Go through the entries below from the first line and transcribe each one exactly, ending with the line that contains "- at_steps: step".

Records excerpted from a collection:

# # # # #

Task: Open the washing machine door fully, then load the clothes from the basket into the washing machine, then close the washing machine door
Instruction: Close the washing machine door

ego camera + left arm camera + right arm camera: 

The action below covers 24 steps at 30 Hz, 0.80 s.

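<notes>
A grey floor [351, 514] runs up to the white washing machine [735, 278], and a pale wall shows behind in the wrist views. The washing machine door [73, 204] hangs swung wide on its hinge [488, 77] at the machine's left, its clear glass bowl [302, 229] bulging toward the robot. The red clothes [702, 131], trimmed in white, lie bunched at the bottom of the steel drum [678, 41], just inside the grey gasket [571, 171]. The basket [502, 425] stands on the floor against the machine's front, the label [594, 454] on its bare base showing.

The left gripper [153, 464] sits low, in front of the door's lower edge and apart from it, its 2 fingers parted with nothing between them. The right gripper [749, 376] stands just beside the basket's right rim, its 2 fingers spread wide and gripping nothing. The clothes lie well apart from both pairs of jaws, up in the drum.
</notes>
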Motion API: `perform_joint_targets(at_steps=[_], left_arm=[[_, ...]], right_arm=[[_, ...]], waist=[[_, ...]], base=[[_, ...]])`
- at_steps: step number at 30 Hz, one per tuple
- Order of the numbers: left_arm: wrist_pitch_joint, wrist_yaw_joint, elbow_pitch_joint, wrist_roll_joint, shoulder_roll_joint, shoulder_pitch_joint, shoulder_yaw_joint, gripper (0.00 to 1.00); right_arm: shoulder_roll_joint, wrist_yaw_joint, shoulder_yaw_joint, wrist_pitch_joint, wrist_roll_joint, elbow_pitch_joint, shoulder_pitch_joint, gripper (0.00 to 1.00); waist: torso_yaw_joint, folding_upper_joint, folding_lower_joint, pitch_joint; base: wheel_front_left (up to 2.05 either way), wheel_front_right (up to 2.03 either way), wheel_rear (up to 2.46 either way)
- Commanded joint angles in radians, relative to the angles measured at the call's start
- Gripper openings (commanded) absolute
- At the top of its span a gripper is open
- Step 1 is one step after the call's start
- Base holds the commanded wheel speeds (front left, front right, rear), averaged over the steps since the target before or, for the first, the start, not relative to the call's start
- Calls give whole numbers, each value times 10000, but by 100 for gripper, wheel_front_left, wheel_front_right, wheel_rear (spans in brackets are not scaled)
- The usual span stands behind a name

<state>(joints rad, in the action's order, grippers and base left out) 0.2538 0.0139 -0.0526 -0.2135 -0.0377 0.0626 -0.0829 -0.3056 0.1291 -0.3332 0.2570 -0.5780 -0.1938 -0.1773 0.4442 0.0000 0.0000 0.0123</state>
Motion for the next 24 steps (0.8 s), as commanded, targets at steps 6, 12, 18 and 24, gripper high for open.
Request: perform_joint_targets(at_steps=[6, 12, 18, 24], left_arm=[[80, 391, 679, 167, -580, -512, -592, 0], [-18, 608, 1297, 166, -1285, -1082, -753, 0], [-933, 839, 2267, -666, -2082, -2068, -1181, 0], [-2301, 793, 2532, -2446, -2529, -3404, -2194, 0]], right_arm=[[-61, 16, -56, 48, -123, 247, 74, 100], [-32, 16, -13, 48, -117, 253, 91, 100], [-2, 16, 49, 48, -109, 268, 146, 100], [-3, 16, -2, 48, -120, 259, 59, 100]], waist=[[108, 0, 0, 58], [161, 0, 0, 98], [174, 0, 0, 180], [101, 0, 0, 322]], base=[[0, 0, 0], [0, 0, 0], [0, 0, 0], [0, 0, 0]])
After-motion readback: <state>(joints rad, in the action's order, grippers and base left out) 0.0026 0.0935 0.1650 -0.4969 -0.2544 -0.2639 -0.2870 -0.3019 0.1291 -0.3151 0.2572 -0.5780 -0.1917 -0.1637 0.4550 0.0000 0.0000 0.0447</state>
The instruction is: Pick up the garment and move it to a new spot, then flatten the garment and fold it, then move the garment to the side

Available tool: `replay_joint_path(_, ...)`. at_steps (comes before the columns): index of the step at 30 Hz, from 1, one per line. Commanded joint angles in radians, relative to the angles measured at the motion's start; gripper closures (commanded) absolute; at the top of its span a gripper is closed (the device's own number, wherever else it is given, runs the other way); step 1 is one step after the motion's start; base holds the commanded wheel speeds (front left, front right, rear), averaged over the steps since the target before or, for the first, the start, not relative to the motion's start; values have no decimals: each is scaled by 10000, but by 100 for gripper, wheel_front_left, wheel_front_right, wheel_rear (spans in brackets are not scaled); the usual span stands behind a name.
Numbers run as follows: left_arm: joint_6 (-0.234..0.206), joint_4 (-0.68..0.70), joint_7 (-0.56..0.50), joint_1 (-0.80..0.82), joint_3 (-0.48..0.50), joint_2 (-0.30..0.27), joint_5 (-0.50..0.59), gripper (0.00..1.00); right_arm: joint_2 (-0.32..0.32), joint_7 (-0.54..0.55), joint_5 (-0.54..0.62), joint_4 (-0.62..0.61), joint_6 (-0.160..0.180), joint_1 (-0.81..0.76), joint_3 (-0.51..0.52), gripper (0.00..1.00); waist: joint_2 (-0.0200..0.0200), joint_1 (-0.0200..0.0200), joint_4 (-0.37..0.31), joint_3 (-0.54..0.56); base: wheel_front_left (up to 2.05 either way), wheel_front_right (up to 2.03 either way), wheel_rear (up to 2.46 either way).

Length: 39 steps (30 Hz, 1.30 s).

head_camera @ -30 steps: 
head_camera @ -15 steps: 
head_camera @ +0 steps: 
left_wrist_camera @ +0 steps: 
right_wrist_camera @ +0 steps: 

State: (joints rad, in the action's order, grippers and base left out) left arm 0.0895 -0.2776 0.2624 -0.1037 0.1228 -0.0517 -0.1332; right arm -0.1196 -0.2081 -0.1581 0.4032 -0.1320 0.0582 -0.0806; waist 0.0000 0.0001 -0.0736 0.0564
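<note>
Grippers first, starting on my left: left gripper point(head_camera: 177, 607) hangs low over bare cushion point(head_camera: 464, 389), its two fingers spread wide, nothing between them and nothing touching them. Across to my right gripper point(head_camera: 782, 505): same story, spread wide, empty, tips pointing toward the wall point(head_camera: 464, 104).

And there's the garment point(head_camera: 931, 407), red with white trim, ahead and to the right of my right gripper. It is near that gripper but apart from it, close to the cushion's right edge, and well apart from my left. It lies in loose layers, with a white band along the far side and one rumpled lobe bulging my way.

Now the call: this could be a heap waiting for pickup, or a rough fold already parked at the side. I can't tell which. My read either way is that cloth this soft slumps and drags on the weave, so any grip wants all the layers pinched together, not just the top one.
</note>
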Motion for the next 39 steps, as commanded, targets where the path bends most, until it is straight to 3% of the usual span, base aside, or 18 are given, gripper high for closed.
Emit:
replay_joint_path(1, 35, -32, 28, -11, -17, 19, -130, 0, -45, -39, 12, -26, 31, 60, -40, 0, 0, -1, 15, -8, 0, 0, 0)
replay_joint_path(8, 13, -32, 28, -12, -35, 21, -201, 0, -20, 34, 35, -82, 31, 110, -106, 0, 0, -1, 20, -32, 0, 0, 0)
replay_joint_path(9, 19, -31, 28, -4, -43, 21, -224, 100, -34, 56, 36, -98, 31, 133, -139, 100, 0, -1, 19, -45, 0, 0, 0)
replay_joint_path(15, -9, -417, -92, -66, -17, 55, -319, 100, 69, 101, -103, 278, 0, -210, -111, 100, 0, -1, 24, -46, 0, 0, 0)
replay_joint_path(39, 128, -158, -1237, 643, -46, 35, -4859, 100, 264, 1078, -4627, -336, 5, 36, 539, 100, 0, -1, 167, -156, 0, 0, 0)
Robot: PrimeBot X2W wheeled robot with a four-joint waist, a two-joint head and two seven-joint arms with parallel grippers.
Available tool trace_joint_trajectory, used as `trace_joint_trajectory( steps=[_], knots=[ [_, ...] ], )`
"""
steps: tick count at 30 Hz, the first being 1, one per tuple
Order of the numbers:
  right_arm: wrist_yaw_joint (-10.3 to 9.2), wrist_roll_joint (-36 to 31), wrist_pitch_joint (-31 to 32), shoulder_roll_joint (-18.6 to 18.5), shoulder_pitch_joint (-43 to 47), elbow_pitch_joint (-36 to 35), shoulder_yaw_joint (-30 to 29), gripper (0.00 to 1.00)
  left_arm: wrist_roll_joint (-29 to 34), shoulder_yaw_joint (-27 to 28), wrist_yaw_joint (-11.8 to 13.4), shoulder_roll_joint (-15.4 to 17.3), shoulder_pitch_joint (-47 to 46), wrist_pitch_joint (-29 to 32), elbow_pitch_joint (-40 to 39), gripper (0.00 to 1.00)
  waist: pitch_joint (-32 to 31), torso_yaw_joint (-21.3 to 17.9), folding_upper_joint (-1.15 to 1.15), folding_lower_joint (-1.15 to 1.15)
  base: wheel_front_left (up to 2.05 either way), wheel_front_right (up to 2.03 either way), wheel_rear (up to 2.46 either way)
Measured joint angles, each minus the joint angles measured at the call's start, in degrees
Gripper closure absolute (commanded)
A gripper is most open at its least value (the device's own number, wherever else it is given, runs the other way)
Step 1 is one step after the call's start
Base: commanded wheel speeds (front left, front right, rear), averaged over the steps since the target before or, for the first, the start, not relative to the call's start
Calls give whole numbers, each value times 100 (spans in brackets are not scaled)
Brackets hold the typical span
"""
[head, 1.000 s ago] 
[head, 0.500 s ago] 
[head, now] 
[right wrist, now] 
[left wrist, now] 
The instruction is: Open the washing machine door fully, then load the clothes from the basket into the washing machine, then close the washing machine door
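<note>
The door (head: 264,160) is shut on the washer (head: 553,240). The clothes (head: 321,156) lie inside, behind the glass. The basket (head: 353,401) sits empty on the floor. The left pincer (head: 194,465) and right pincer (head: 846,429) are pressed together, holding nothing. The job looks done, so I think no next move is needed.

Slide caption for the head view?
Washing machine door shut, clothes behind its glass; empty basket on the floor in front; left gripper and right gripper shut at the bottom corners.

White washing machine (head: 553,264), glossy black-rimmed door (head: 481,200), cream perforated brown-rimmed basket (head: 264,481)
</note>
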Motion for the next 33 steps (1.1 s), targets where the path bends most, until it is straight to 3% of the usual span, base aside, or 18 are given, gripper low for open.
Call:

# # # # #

Result of this exercise:
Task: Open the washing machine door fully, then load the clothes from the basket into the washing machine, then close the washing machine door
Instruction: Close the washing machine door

ego camera + left arm camera + right arm camera: 

The action below covers 24 steps at 30 Hz, 0.80 s.

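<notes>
A grey floor [351, 514] runs up to the white washing machine [735, 278], and a pale wall shows behind in the wrist views. The washing machine door [73, 204] hangs swung wide on its hinge [488, 77] at the machine's left, its clear glass bowl [302, 229] bulging toward the robot. The red clothes [702, 131], trimmed in white, lie bunched at the bottom of the steel drum [678, 41], just inside the grey gasket [571, 171]. The basket [502, 425] stands on the floor against the machine's front, the label [594, 454] on its bare base showing.

The left gripper [153, 464] sits low, in front of the door's lower edge and apart from it, its 2 fingers parted with nothing between them. The right gripper [749, 376] stands just beside the basket's right rim, its 2 fingers spread wide and gripping nothing. The clothes lie well apart from both pairs of jaws, up in the drum.
</notes>
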Motion API: `perform_joint_targets(at_steps=[_], left_arm=[[_, ...]], right_arm=[[_, ...]], waist=[[_, ...]], base=[[_, ...]])`
- at_steps: step number at 30 Hz, one per tuple

No further output is needed for the exercise.